Strage di Piazzale Loreto
eccidio di guerra compiuto a Milano, nel 1944 Da Wikipedia, l'enciclopedia libera
eccidio di guerra compiuto a Milano, nel 1944 Da Wikipedia, l'enciclopedia libera
La strage di Piazzale Loreto fu un eccidio nazifascista avvenuto in Italia, il 10 agosto 1944 in Piazzale Loreto a Milano, durante la seconda guerra mondiale.
Strage di Piazzale Loreto strage | |
---|---|
Piazzale Loreto, 10 agosto 1944 | |
Tipo | fucilazione |
Data | 10 agosto 1944 05:45 |
Luogo | Piazzale Loreto, Milano |
Stato | Italia |
Coordinate | 45°29′09.01″N 9°12′58.29″E |
Responsabili | Theodor Saevecke, comandante della sicurezza nazista a Milano Legione Autonoma Mobile Ettore Muti (esecutori materiali) |
Motivazione | eccidio, immotivata rappresaglia per l'attentato in viale Abruzzi, data l'assenza di vittime fra i militari. |
Conseguenze | |
Morti | 15 partigiani |
«Il sangue di piazzale Loreto lo pagheremo molto caro.»
Quindici partigiani furono fucilati da militi del gruppo Oberdan della Legione Autonoma Mobile Ettore Muti della RSI, per ordine del comando di sicurezza nazista, e i loro cadaveri vennero oltraggiati ed esposti al pubblico.
Attentato di viale Abruzzi attentato | |
---|---|
Data | 8 agosto 1944 08:15 |
Luogo | viale Abruzzi 77, Milano |
Stato | Italia |
Responsabili | I responsabili non furono mai individuati. L'attribuzione ai GAP - Gruppi di Azione Patriottica è sempre stata smentita da Pesce, anche nella sua testimonianza al processo Saevecke presso il Tribunale Militare di Torino[2]. Inoltre la Resistenza, che aveva sempre rivendicato i suoi attentati, non lo fece in questo caso. |
Conseguenze | |
Morti | Nessuna vittima fra i militari.

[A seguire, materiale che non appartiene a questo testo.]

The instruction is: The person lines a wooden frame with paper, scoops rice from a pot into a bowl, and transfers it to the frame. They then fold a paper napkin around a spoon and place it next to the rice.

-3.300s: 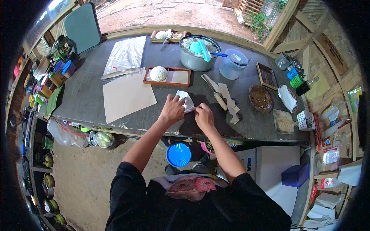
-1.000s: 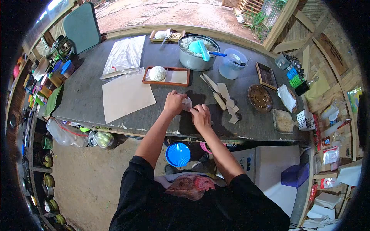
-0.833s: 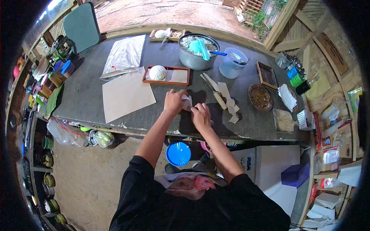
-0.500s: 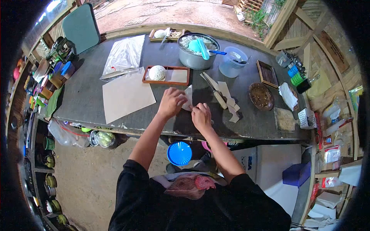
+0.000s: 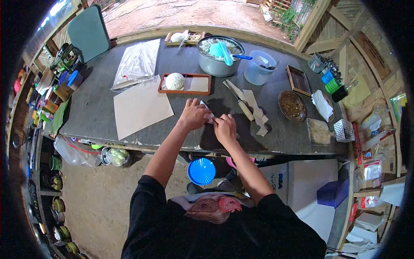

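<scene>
Both hands meet over the dark table near its front edge, at a small piece of pale paper [image 5: 209,113]. My left hand [image 5: 195,115] is curled over the paper's left side and hides much of it. My right hand [image 5: 225,127] pinches its lower right end. Behind them stands a reddish-brown wooden tray [image 5: 206,85] with a white speckled ball [image 5: 174,81] on its left part. A large sheet of brown paper [image 5: 142,110] lies to the left. To the right are a knife [image 5: 246,110] and cut paper strips [image 5: 258,113].
A pot of rice [image 5: 219,64] and a clear plastic tub [image 5: 258,71] stand at the back. A woven bowl [image 5: 292,105] and an empty wooden tray [image 5: 298,80] lie right. A plastic bag [image 5: 138,62] lies back left; jars [image 5: 74,80] line the left edge.
My left hand has come down over the paper, which now shows as a narrower, folded-looking strip. My right hand keeps its pinch in nearly the same place.
</scene>
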Tool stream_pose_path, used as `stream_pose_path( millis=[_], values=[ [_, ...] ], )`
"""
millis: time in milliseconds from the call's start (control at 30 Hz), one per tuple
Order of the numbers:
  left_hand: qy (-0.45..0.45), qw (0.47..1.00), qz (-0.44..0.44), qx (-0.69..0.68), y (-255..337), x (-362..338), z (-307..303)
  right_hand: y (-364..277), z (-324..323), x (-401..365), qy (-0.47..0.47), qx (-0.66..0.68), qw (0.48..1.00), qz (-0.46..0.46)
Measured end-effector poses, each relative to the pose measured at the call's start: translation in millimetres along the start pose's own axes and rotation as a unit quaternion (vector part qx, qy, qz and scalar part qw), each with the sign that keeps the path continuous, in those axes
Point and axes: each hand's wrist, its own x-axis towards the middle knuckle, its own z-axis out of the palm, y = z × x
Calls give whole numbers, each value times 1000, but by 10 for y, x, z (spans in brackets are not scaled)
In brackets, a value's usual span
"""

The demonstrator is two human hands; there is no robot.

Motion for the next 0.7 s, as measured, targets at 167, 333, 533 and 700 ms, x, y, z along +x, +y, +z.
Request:
stream_pose_path(
  millis=[167, 333, 533, 700],
  values=[
    [-69, 995, -71, -18, -92, 115, 67, 31, -1, 27, -21, 10, 999, 30],
    [-99, 989, -105, -38, -64, 118, 53, 12, -144, 111, -113, 2, 992, 59],
    [-34, 994, -96, -49, -68, 2, 151, -42, -115, 241, -11, 98, 995, -7],
    [2, 995, -97, -34, -56, -45, 169, -59, -17, 310, -80, 91, 993, -12]
  ],
)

L'episodio è stato dunque usato come espediente per la fucilazione dei 15 partigiani uccisi nella Strage di Piazzale Loreto, con caratteristiche di eccidio e non di rappresaglia. Le vittime civili furono 6, forse 7. In base alla documentazione dell'obitorio civico (scheda 577/44), la settima vittima potrebbe essere Enrico Masnata, il cui nome però non è tra i feriti ricoverati in ospedale nel verbale della GNR dell'8/8/44. Il dubbio non può essere sciolto, inoltre, perché nella scheda non c'è alcuna indicazione sul luogo ove fu ferito. |
Feriti | 11 secondo il Rapporto del capitano Formosa della GNR dell'8 agosto 1944. 5 di questi saranno ricoverati all'Ospedale di Niguarda |
L'8 agosto 1944 elementi ignoti compirono un attentato con due ordigni esplosivi contro un camion tedesco (targato WH 111092) parcheggiato in viale Abruzzi a Milano. In quell'attentato non morì alcun soldato tedesco (l'autista Heinz Kuhn, che dormiva nella cabina di guida, riportò soltanto lievi ferite) ma provocò la morte di sei cittadini milanesi e il ferimento di altri undici.[3] Nonostante l'assenza di vittime militari e di una rivendicazione, l'episodio venne comunque attribuito ai GAP e usato come pretesto per la fucilazione di 15 partigiani.[4] L'episodio, con caratteristiche assai differenti e anomale rispetto ad altri attentati partigiani, si presta al sospetto, come rilevato anche dal tribunale militare di Torino nel processo del 1998, di essere stato organizzato dagli stessi tedeschi per giustificare le successive rappresaglie.[5][6][7]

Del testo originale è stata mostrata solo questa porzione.